Every line from the top of the records through the line containing "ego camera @" should be retyped exactly; the pictures should not.

[Data items]
= = = =

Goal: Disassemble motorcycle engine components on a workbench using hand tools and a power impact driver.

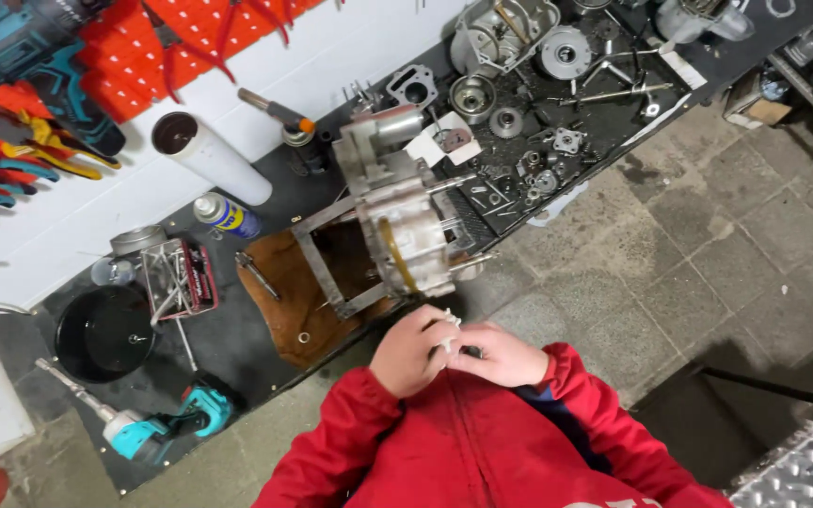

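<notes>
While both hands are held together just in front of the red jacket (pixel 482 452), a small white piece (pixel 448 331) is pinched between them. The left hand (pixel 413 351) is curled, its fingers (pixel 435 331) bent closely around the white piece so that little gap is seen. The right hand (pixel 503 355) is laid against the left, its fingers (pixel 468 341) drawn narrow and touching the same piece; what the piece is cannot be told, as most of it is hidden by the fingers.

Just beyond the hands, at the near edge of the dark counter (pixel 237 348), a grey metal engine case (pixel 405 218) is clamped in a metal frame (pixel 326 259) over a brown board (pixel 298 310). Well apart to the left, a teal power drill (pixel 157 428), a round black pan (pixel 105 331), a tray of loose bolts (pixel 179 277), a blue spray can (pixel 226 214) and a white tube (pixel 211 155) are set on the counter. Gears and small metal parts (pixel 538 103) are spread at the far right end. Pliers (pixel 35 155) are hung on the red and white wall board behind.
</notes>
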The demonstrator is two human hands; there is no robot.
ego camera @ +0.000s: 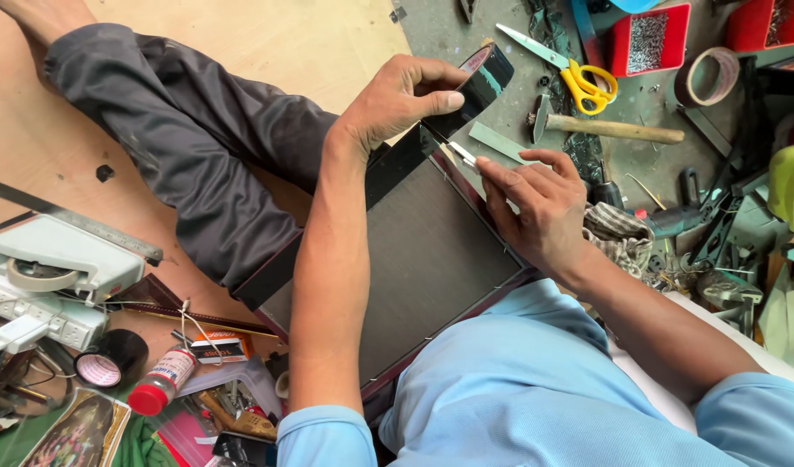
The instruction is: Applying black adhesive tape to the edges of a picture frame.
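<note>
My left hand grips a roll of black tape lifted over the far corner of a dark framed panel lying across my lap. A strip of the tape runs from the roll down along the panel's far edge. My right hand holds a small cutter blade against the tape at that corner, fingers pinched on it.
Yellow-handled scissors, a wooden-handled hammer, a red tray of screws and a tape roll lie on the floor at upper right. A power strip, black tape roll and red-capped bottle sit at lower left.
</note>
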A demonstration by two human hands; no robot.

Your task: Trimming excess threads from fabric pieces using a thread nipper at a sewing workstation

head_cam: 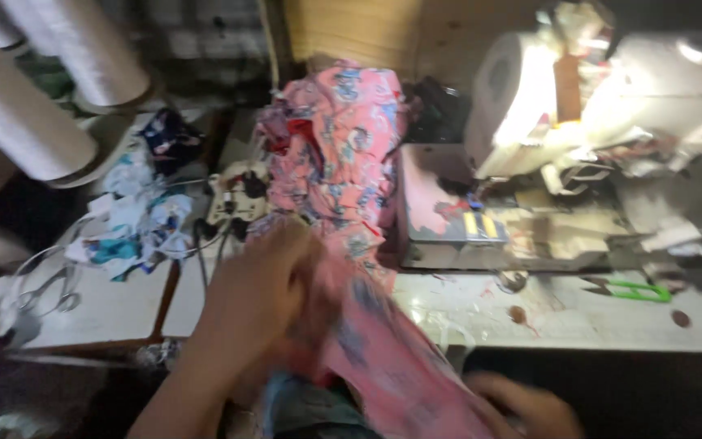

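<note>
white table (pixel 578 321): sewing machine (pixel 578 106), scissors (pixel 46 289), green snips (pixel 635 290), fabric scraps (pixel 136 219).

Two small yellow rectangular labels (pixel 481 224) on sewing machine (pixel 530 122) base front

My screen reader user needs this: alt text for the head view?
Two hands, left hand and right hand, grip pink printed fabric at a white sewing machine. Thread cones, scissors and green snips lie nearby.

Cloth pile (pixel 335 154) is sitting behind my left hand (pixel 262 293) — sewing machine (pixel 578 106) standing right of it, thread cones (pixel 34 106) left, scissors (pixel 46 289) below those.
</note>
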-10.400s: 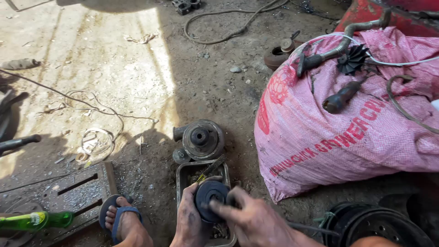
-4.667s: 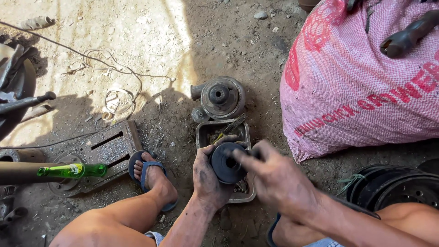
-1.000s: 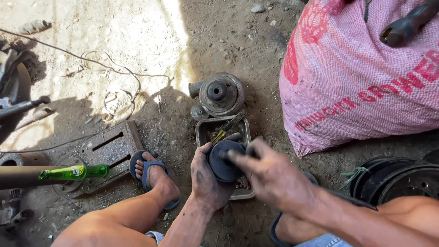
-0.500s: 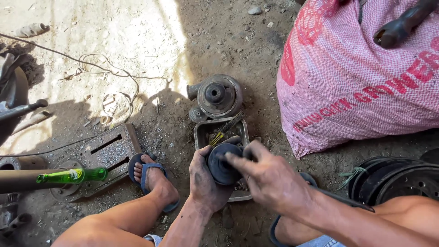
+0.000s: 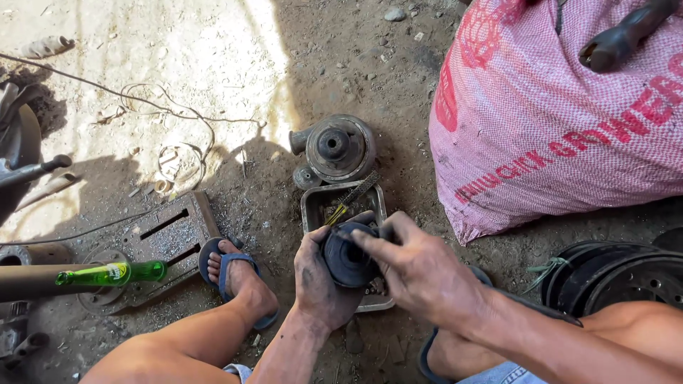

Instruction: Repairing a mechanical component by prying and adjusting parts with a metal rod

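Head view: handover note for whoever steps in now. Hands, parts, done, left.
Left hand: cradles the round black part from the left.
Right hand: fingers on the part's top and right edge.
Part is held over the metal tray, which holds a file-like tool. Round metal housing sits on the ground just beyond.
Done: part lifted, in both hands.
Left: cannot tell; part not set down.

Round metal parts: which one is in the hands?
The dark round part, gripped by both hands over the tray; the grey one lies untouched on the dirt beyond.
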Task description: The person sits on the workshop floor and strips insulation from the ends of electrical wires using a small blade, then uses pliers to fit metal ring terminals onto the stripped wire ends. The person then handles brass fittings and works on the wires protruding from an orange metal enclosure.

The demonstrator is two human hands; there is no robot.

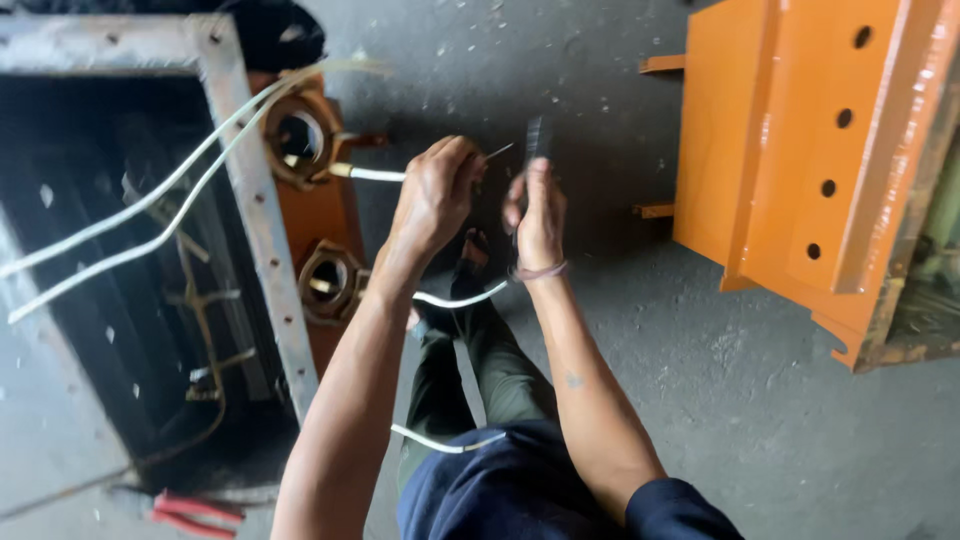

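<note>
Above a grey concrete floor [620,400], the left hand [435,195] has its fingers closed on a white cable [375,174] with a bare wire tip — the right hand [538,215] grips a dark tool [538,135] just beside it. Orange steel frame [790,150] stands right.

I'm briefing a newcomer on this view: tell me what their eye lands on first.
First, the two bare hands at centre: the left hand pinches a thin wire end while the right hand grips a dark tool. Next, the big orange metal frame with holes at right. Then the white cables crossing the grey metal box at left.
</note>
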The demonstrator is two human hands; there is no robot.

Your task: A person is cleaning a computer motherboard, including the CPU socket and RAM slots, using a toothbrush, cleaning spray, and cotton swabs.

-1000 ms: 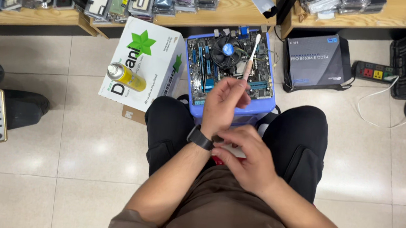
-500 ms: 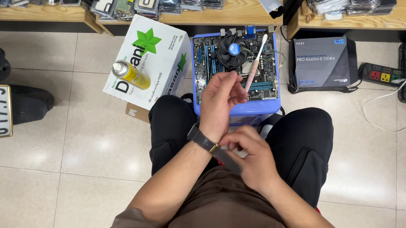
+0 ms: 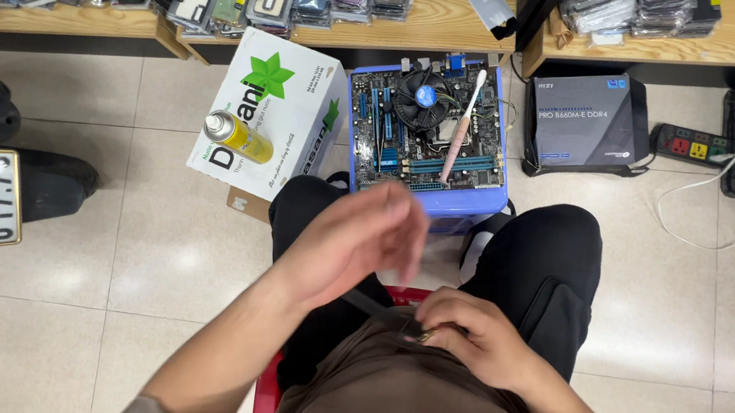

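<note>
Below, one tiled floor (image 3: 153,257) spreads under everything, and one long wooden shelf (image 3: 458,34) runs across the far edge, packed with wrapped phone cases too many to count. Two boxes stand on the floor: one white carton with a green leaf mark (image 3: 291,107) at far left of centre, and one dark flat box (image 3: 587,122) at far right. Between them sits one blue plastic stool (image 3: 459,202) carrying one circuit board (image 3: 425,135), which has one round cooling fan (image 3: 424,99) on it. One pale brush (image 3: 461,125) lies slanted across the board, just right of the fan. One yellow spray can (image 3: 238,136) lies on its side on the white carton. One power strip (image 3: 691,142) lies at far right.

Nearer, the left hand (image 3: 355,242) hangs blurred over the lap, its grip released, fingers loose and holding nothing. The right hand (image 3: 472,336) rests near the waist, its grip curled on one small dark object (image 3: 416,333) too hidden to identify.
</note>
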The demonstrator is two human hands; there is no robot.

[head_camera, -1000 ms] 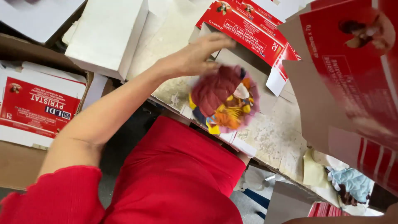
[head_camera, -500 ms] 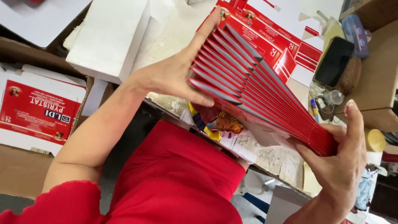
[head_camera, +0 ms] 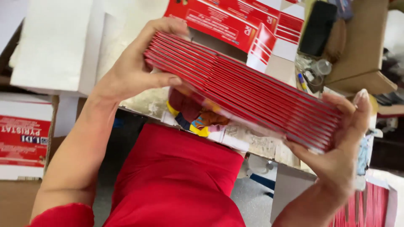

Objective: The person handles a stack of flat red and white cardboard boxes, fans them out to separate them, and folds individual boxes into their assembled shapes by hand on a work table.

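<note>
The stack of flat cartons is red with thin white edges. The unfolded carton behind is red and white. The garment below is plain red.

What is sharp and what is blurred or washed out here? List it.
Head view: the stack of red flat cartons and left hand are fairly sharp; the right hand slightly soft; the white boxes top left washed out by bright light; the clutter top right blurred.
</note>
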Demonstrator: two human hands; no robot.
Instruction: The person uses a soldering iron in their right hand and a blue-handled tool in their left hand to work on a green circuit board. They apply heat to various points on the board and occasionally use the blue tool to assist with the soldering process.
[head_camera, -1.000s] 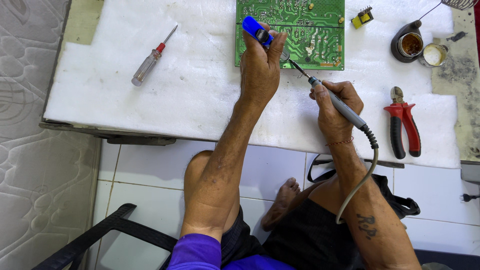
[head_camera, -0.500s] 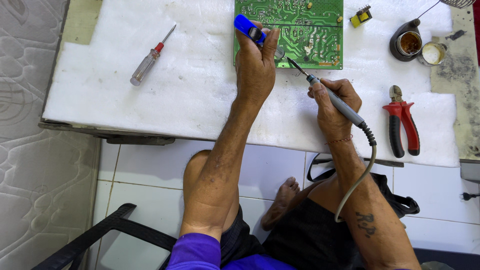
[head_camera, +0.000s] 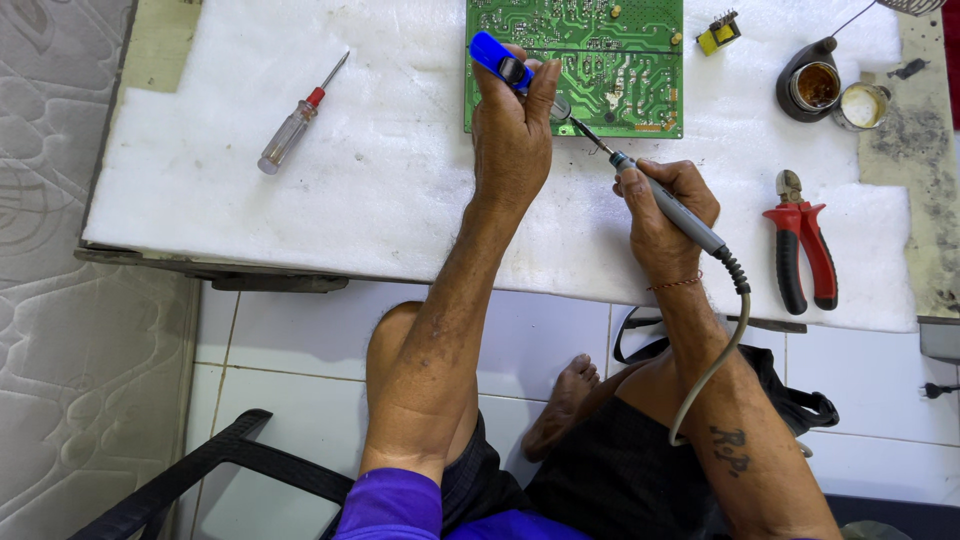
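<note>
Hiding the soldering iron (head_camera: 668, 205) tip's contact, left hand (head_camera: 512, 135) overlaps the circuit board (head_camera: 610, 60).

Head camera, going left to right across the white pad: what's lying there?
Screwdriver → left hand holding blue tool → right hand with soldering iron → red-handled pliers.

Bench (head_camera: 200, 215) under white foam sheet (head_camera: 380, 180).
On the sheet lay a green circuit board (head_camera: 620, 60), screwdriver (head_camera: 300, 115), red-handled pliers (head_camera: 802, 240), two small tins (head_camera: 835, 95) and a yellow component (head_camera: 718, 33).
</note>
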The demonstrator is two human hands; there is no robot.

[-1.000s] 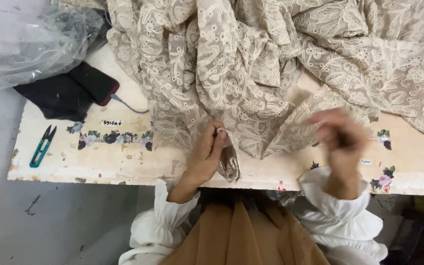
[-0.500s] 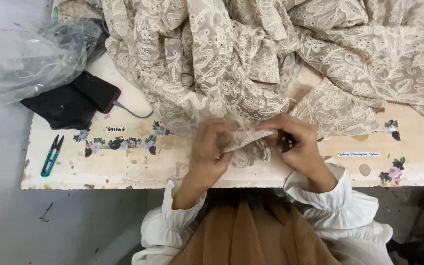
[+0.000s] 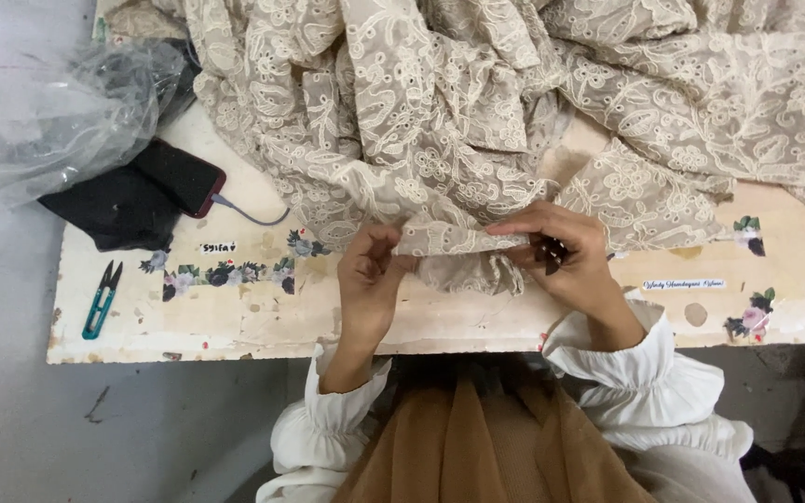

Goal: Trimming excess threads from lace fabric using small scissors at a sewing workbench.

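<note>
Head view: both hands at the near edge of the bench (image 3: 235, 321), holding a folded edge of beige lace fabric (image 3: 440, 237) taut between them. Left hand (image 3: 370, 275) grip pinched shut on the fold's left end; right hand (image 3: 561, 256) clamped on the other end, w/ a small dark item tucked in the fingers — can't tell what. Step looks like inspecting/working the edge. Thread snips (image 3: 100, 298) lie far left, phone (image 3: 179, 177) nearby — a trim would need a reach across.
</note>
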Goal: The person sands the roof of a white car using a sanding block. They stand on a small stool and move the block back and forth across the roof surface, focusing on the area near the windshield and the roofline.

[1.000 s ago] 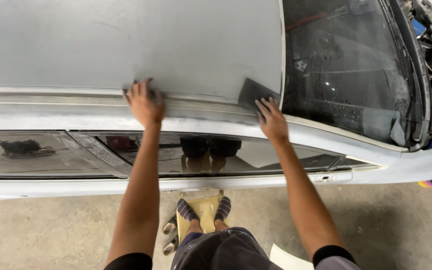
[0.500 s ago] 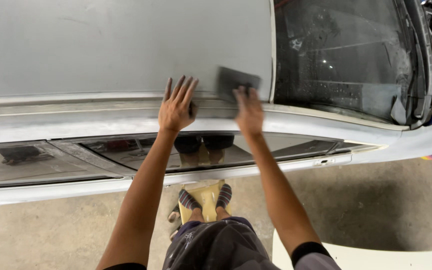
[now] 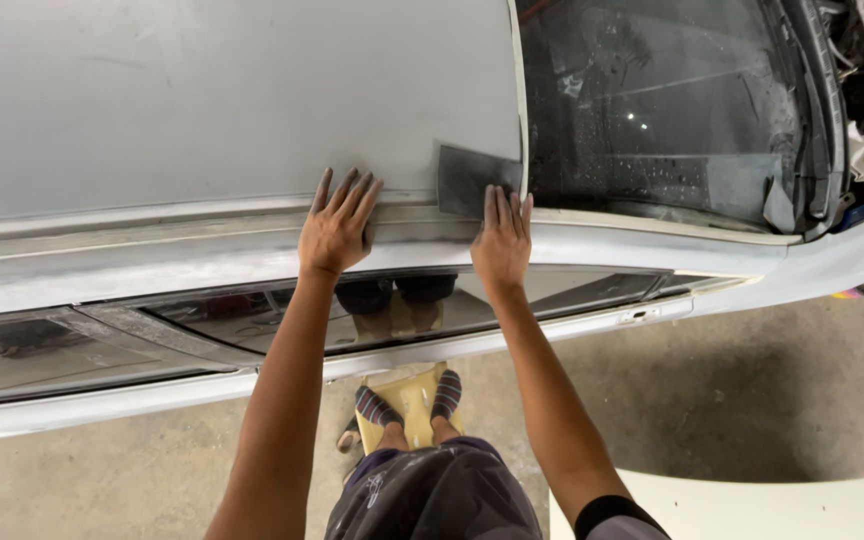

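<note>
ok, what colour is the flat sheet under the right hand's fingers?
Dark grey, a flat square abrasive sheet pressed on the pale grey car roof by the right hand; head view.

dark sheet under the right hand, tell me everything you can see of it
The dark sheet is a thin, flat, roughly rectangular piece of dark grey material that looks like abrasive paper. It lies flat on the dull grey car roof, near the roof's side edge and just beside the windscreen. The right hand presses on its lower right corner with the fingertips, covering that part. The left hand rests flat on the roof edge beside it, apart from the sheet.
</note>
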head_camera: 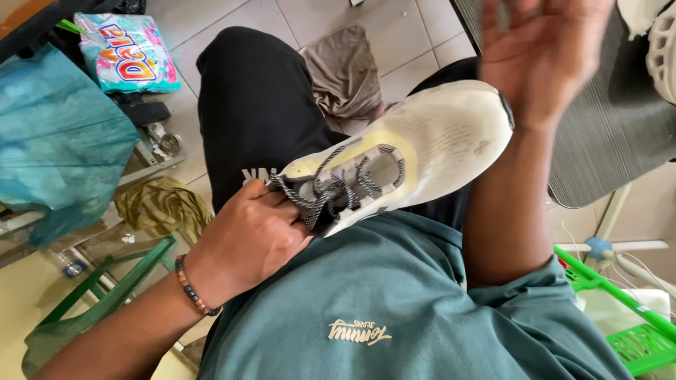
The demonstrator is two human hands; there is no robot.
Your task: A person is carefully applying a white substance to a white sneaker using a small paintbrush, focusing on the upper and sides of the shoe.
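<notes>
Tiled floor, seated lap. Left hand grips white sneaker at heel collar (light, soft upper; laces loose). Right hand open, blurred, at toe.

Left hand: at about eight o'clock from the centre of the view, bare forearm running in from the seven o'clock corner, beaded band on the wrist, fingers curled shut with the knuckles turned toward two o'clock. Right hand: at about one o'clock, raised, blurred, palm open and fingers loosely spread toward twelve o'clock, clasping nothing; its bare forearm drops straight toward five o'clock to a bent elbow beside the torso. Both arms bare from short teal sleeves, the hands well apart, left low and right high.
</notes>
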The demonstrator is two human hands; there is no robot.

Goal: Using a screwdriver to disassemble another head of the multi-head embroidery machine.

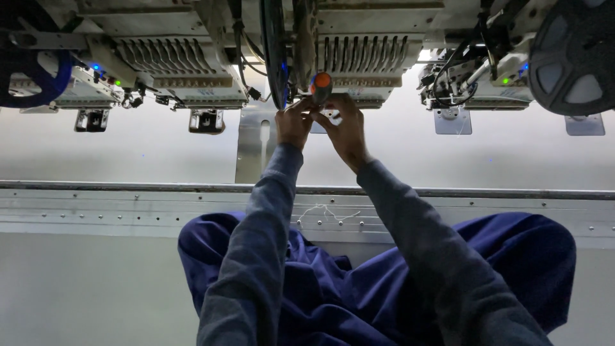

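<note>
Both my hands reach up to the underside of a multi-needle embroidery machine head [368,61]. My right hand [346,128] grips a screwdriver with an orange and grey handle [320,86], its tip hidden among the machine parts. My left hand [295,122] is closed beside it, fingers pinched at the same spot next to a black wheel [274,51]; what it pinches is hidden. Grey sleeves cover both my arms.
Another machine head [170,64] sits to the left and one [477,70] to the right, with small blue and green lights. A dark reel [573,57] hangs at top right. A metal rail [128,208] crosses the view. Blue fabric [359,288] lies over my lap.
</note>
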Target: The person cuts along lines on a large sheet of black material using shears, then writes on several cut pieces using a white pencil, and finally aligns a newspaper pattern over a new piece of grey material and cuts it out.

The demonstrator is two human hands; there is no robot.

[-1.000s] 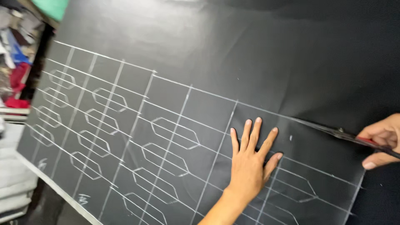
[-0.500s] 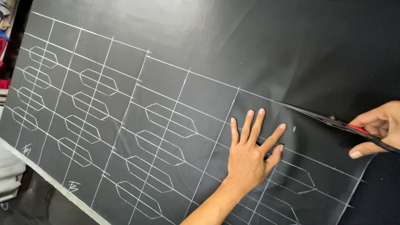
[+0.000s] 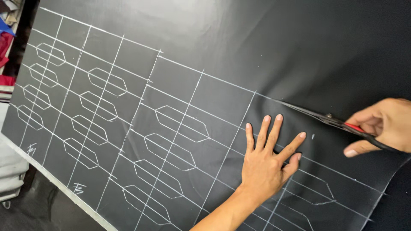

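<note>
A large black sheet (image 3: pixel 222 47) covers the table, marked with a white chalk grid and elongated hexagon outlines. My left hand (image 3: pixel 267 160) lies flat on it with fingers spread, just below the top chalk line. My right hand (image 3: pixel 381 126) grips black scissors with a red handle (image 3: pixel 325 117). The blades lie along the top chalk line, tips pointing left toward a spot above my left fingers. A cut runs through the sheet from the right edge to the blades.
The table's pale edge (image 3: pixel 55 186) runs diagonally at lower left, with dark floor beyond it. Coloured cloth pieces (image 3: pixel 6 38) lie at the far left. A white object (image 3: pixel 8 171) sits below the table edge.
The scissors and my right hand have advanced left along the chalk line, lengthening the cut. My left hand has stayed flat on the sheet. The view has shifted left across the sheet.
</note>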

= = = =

The answer:
Goal: Disassemble motorcycle engine components on a workbench using hand tools and a power impact driver.


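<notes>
While both hands are held together just in front of the red jacket (pixel 482 452), a small white piece (pixel 448 331) is pinched between them. The left hand (pixel 413 351) is curled, its fingers (pixel 435 331) bent closely around the white piece so that little gap is seen. The right hand (pixel 503 355) is laid against the left, its fingers (pixel 468 341) drawn narrow and touching the same piece; what the piece is cannot be told, as most of it is hidden by the fingers.

Just beyond the hands, at the near edge of the dark counter (pixel 237 348), a grey metal engine case (pixel 405 218) is clamped in a metal frame (pixel 326 259) over a brown board (pixel 298 310). Well apart to the left, a teal power drill (pixel 157 428), a round black pan (pixel 105 331), a tray of loose bolts (pixel 179 277), a blue spray can (pixel 226 214) and a white tube (pixel 211 155) are set on the counter. Gears and small metal parts (pixel 538 103) are spread at the far right end. Pliers (pixel 35 155) are hung on the red and white wall board behind.
</notes>
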The demonstrator is two human hands; there is no robot.
ego camera @ +0.000s: 

No further output is required for this exercise.